YOUR ASSIGNMENT:
From the first line to the last, give the data again exactly.

AVAILABLE DATA:
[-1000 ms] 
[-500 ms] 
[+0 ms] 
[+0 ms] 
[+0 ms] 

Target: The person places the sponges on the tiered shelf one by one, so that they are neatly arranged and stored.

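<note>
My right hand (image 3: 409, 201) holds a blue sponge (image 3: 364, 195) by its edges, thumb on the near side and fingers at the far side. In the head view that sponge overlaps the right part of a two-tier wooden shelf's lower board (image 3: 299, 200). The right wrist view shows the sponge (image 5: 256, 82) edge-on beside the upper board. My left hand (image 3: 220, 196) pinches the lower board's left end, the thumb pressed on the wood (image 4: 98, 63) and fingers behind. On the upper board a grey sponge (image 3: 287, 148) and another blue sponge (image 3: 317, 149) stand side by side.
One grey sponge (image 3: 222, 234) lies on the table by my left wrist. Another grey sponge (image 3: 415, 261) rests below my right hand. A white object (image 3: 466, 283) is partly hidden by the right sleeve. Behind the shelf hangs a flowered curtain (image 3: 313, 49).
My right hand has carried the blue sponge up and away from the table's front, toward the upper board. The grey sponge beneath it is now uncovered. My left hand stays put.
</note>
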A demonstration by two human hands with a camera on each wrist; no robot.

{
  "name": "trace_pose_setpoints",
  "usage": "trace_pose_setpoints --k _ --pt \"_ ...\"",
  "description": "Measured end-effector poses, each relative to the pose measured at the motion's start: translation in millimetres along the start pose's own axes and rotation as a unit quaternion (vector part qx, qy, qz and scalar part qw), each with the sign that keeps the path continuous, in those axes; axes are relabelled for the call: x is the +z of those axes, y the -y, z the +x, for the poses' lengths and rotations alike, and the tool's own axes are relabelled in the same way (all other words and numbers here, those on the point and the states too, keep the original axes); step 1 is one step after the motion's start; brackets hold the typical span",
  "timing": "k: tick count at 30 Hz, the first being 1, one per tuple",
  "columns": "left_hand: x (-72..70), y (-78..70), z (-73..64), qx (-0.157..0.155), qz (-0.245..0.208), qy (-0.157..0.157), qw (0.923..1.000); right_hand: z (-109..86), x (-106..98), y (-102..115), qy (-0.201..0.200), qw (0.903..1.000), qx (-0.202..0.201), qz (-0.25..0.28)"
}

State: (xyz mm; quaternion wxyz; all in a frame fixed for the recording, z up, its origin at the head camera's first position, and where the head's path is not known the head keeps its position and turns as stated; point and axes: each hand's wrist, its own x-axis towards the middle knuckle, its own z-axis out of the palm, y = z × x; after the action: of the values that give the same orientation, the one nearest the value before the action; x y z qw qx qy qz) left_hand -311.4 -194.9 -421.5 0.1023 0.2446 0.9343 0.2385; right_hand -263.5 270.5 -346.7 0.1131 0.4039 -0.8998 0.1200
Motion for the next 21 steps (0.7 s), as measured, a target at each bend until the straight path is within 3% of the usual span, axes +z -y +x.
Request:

SOLUTION BELOW:
[-1000 ms] 
[-500 ms] 
[+0 ms] 
[+0 ms] 
[+0 ms] 

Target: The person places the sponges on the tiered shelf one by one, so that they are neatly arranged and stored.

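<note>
My right hand (image 3: 409, 201) holds a blue sponge (image 3: 364, 195) by its edges, thumb on the near side and fingers at the far side. In the head view that sponge overlaps the right part of a two-tier wooden shelf's lower board (image 3: 299, 200). The right wrist view shows the sponge (image 5: 256, 82) edge-on beside the upper board. My left hand (image 3: 220, 196) pinches the lower board's left end, the thumb pressed on the wood (image 4: 98, 63) and fingers behind. On the upper board a grey sponge (image 3: 287, 148) and another blue sponge (image 3: 317, 149) stand side by side.
One grey sponge (image 3: 222, 234) lies on the table by my left wrist. Another grey sponge (image 3: 415, 261) rests below my right hand. A white object (image 3: 466, 283) is partly hidden by the right sleeve. Behind the shelf hangs a flowered curtain (image 3: 313, 49).
My right hand has carried the blue sponge up and away from the table's front, toward the upper board. The grey sponge beneath it is now uncovered. My left hand stays put.
</note>
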A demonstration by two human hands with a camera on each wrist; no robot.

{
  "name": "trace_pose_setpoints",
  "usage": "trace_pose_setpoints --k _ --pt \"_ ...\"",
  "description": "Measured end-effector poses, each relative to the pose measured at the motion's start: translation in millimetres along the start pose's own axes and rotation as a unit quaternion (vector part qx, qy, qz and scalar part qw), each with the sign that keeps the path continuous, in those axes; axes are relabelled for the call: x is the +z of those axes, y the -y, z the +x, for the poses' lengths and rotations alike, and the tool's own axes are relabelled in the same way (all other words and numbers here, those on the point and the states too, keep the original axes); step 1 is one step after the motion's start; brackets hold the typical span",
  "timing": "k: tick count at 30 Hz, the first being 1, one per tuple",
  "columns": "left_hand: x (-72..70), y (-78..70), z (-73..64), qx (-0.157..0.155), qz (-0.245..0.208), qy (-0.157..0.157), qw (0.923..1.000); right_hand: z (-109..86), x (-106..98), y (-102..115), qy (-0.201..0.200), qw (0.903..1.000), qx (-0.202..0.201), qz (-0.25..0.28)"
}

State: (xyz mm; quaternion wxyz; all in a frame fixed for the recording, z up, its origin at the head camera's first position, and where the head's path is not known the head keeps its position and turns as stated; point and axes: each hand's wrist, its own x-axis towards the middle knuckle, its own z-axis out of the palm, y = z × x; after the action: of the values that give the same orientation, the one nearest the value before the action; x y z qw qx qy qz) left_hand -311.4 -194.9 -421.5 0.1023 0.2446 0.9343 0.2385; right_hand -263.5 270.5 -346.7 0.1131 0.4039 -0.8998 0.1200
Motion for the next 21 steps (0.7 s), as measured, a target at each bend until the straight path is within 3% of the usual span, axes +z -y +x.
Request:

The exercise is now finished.